In Apache Hadoop YARN 3.x (YARN for short), switching to Capacity Scheduler has considerable benefits and only a few drawbacks. To bring these features to users who are currently using Fair Scheduler, we created a tool with the upstream YARN community to help the migration process.
What can we gain by switching to Capacity Scheduler? A couple of examples:
Also, with the release of CDP, Cloudera’s vision is to support Capacity Scheduler as a default scheduler for YARN and phase out Fair Scheduler. Supporting two schedulers simultaneously poses problems: not only does it require more support and engineering competence, but also it needs extra testing, more complicated test cases and test suites due to feature gaps.
After a long and careful analysis, we decided to choose Capacity Scheduler as the default scheduler. We put together a document that compares the features of Capacity Scheduler and Fair Scheduler under YARN-9698 (Direct link).
If you are new to this topic, you can get familiar with Capacity Scheduler by reading the following article: YARN – The Capacity Scheduler
In this blog post, we will:
Please note that although we tested the tool with various Fair Scheduler and YARN site configurations, it’s a new addition to Apache Hadoop. Manual inspection and review of the generated output files are highly recommended.
The converter itself is a CLI application that is part of the yarn command. To invoke the tool, you need to use the yarn fs2cs command with various command-line arguments.
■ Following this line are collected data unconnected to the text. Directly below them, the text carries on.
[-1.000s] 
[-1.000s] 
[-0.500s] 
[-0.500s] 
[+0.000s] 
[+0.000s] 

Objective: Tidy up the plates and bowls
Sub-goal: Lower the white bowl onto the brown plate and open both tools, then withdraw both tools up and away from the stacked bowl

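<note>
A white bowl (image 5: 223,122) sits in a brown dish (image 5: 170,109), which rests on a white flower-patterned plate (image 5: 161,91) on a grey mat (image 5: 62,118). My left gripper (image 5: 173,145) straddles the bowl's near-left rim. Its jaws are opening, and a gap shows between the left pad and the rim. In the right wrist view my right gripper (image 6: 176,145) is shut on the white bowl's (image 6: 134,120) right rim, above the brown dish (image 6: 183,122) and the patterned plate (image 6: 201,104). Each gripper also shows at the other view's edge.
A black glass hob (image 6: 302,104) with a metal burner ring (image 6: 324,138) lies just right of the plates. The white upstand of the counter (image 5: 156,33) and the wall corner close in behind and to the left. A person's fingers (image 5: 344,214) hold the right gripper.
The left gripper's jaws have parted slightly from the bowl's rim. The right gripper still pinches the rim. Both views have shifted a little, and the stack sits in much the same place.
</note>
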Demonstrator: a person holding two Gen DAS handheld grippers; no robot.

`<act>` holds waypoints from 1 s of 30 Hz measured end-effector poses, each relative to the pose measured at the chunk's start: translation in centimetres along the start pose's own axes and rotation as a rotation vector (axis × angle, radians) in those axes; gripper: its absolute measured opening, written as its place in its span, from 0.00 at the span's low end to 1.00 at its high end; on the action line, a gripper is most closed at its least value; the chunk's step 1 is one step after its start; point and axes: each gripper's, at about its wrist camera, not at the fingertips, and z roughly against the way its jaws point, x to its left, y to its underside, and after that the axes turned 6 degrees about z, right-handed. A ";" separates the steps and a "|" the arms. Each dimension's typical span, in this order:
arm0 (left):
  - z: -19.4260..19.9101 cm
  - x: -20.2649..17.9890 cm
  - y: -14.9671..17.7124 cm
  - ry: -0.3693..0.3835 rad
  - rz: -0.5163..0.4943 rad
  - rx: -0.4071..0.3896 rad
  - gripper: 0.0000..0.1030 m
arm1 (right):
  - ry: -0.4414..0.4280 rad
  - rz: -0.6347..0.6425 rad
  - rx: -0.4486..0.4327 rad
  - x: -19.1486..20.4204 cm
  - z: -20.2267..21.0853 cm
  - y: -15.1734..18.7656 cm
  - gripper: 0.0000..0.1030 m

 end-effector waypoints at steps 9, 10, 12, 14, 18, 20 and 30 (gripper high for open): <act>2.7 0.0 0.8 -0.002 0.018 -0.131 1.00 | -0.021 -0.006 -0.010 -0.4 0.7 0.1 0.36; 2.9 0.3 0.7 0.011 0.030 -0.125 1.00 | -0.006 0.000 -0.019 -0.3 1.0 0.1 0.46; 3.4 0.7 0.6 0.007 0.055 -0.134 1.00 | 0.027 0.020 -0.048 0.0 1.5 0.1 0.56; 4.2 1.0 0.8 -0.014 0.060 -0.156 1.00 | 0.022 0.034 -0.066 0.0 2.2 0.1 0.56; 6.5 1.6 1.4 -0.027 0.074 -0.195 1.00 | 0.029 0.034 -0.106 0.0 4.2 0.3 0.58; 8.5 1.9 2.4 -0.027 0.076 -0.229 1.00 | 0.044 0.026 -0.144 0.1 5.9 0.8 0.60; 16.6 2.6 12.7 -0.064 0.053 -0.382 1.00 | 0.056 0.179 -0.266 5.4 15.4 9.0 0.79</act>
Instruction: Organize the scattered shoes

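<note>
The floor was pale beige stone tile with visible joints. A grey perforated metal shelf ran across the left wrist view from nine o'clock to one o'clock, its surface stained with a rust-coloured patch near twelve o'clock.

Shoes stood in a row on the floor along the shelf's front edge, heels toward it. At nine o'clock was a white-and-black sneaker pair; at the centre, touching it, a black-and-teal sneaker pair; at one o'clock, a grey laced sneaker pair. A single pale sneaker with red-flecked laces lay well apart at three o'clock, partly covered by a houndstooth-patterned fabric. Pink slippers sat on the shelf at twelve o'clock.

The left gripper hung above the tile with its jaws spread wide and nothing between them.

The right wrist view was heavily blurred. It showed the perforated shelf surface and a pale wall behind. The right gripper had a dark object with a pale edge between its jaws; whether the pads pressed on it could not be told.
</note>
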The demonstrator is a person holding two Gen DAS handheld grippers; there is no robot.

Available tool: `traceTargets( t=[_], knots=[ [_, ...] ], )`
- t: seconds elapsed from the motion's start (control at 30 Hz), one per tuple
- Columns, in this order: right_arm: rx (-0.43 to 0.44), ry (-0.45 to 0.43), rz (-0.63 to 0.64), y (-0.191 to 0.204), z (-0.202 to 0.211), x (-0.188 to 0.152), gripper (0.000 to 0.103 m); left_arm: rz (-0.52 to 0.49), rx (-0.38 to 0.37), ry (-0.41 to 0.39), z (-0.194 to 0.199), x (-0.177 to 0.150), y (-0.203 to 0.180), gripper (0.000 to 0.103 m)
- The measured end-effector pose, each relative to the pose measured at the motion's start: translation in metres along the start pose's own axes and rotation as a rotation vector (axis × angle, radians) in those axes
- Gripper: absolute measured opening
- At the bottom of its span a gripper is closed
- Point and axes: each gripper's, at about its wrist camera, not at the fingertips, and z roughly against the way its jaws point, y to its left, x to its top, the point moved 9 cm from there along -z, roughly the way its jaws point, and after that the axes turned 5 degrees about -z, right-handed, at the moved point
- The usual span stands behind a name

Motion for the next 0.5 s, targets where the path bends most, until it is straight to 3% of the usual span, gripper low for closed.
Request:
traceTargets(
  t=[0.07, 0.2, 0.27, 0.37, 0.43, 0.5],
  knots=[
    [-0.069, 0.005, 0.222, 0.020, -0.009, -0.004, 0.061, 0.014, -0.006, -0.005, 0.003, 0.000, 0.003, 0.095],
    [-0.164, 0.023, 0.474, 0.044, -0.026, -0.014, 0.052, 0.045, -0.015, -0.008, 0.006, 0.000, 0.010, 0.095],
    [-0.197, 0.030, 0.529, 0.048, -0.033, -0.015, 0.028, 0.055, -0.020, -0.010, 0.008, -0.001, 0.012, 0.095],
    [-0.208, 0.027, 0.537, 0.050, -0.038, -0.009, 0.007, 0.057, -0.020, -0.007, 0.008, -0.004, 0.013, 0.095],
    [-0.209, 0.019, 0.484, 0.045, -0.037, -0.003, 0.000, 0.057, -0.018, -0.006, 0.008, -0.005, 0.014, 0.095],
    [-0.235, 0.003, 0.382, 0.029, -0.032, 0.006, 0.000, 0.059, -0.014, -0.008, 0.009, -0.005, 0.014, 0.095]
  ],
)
The tool generates two files as output: a capacity-scheduler.xml and a yarn-site.xml. Note that the site configuration is just a delta: it contains only the new settings for the Capacity Scheduler, meaning that you have to manually copy-paste these values into your existing site configuration. Leaving the existing Fair Scheduler properties is unlikely to cause any harm or malfunction, but we recommend removing them to avoid confusion.
The generated properties can also go to the standard output instead of the aforementioned files.
The tool is officially part of the CDH to CDP upgrade, which is documented here.
The basic usage is:
yarn fs2cs -y /path/to/yarn-site.xml [-f /path/to/fair-scheduler.xml] {-o /output/path/ | -p} [-t] [-s] [-d]
Switches listed between [] braces are optional. Curly braces {} mean that the switch is mandatory and you have to pick one.
You can also use the long version of them:
yarn fs2cs --yarnsiteconfig /path/to/yarn-site.xml [--fsconfig /path/to/fair-scheduler.xml] {--output-directory /output/path/ | --print} [--no-terminal-rule-check] [--skip-verification] [--dry-run]
Example:
yarn fs2cs --yarnsiteconfig /home/hadoop/yarn-site.xml --fsconfig /home/hadoop/fair-scheduler.xml --output-directory /tmp
Important: always use the absolute path for -f / –fsconfig.
For a list of all command-line switches with explanation, you can use yarn fs2cs –help. The CLI options are listed in this document.
Let’s see a short demonstration of the tool.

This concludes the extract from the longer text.